WORK TASK: Could you transcribe the entries below exactly, without any of the pictures?

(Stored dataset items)
===
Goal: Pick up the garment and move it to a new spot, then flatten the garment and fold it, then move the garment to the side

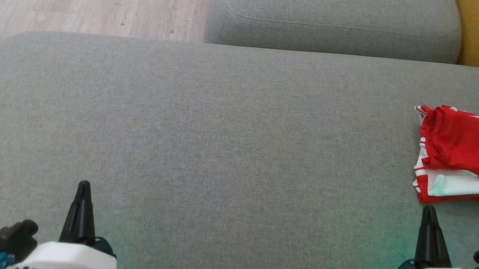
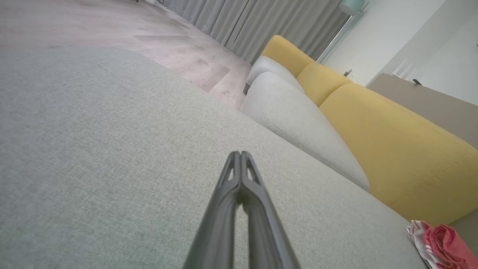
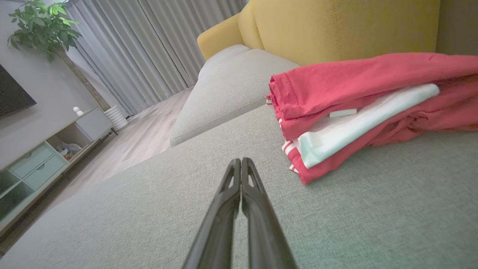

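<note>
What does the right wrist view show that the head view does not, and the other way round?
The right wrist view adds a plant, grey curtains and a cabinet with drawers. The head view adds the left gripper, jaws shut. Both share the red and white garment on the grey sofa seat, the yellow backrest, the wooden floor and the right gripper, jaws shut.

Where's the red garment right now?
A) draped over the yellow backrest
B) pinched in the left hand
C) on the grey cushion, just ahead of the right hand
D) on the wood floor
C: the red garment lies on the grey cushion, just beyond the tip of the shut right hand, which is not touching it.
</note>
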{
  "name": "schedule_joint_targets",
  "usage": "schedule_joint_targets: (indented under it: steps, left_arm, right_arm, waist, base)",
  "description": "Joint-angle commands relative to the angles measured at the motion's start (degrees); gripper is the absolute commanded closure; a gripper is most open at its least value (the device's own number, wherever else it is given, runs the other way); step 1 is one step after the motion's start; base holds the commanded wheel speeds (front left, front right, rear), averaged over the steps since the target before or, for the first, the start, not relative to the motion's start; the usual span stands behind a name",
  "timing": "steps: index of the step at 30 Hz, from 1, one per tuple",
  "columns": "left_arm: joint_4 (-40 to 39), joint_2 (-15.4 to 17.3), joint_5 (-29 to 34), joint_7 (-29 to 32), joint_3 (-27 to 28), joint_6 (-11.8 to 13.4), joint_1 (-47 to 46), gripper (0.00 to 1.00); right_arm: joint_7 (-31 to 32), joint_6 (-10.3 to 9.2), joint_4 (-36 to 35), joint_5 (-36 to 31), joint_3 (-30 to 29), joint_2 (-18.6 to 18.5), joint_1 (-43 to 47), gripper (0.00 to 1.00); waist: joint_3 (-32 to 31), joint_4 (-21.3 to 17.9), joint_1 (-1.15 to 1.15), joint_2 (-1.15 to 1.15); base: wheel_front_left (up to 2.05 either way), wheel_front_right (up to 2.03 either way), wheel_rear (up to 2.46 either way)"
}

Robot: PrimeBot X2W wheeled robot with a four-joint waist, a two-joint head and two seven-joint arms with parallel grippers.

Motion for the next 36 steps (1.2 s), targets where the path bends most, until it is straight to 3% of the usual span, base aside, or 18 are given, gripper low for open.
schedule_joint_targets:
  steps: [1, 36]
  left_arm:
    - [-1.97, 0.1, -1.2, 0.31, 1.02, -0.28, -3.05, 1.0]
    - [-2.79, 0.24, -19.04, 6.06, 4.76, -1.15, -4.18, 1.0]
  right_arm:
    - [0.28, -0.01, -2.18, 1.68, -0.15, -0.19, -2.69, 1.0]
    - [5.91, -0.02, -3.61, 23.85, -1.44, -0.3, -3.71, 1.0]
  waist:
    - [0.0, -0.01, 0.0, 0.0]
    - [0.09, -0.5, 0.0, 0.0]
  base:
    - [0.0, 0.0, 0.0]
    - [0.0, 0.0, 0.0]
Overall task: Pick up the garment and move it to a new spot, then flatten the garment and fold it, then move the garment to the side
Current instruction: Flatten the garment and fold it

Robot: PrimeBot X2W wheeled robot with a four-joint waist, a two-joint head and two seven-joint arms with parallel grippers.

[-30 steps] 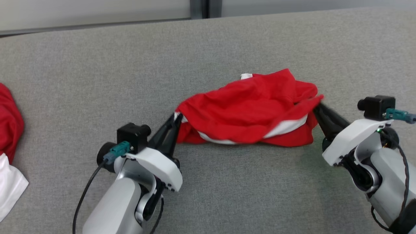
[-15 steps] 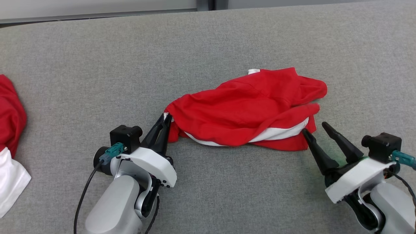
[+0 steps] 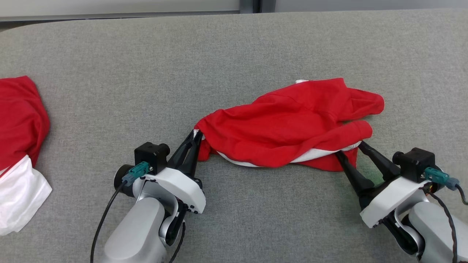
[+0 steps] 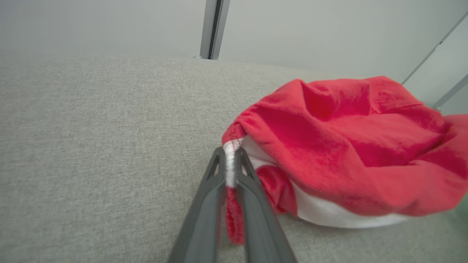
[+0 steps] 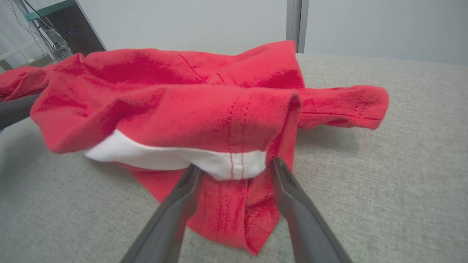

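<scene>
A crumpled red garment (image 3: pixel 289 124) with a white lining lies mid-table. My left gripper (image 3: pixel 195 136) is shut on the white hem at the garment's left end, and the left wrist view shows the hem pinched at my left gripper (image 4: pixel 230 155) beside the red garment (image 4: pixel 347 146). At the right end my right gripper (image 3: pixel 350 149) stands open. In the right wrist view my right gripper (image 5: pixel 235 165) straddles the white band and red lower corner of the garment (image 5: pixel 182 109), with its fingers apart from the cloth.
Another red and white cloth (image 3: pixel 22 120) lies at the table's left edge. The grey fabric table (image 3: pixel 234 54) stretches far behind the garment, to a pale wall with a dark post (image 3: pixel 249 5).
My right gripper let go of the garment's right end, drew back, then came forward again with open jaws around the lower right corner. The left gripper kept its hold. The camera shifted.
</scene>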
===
THE ANSWER:
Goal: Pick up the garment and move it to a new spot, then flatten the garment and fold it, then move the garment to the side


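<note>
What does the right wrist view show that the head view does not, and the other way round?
The right wrist view adds a plant, grey curtains and a cabinet with drawers. The head view adds the left gripper, jaws shut. Both share the red and white garment on the grey sofa seat, the yellow backrest, the wooden floor and the right gripper, jaws shut.

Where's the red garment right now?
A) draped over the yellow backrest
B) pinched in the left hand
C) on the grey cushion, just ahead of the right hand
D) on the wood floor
C: the red garment lies on the grey cushion, just beyond the tip of the shut right hand, which is not touching it.
</note>
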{
  "name": "schedule_joint_targets",
  "usage": "schedule_joint_targets: (indented under it: steps, left_arm, right_arm, waist, base)",
  "description": "Joint-angle commands relative to the angles measured at the motion's start (degrees); gripper is the absolute commanded closure; a gripper is most open at its least value (the device's own number, wherever else it is given, runs the other way); step 1 is one step after the motion's start; base holds the commanded wheel speeds (front left, front right, rear), averaged over the steps since the target before or, for the first, the start, not relative to the motion's start; the usual span stands behind a name",
  "timing": "steps: index of the step at 30 Hz, from 1, one per tuple",
  "columns": "left_arm: joint_4 (-40 to 39), joint_2 (-15.4 to 17.3), joint_5 (-29 to 34), joint_7 (-29 to 32), joint_3 (-27 to 28), joint_6 (-11.8 to 13.4), joint_1 (-47 to 46), gripper (0.00 to 1.00); right_arm: joint_7 (-31 to 32), joint_6 (-10.3 to 9.2), joint_4 (-36 to 35), joint_5 (-36 to 31), joint_3 (-30 to 29), joint_2 (-18.6 to 18.5), joint_1 (-43 to 47), gripper (0.00 to 1.00); waist: joint_3 (-32 to 31), joint_4 (-21.3 to 17.9), joint_1 (-1.15 to 1.15), joint_2 (-1.15 to 1.15); base: wheel_front_left (up to 2.05 either way), wheel_front_right (up to 2.03 either way), wheel_rear (up to 2.46 either way)"
}

Robot: PrimeBot X2W wheeled robot with a four-joint waist, a two-joint head and two seven-joint arms with parallel grippers.

Motion for the next 36 steps (1.2 s), targets where the path bends most, until it is straight to 3% of the usual span, base aside, or 18 are given, gripper low for open.
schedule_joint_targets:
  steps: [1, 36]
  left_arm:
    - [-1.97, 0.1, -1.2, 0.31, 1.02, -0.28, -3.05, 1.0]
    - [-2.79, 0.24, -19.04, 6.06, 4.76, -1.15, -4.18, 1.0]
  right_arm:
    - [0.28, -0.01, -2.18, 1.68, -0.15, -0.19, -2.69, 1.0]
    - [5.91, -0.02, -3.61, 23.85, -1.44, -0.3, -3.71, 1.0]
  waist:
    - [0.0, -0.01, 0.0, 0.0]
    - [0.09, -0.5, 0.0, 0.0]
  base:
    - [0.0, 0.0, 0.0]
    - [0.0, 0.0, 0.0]
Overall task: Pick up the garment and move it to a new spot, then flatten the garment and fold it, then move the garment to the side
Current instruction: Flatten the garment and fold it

Robot: PrimeBot X2W wheeled robot with a four-joint waist, a two-joint head and two seven-joint arms with parallel grippers.

[-30 steps] 
[-15 steps] 
[+0 steps] 
[+0 steps] 
[+0 steps] 

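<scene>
A crumpled red garment (image 3: pixel 289 124) with a white lining lies mid-table. My left gripper (image 3: pixel 195 136) is shut on the white hem at the garment's left end, and the left wrist view shows the hem pinched at my left gripper (image 4: pixel 230 155) beside the red garment (image 4: pixel 347 146). At the right end my right gripper (image 3: pixel 350 149) stands open. In the right wrist view my right gripper (image 5: pixel 235 165) straddles the white band and red lower corner of the garment (image 5: pixel 182 109), with its fingers apart from the cloth.
Another red and white cloth (image 3: pixel 22 120) lies at the table's left edge. The grey fabric table (image 3: pixel 234 54) stretches far behind the garment, to a pale wall with a dark post (image 3: pixel 249 5).
My right gripper let go of the garment's right end, drew back, then came forward again with open jaws around the lower right corner. The left gripper kept its hold. The camera shifted.
</scene>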

The response is finished, and the exercise is complete.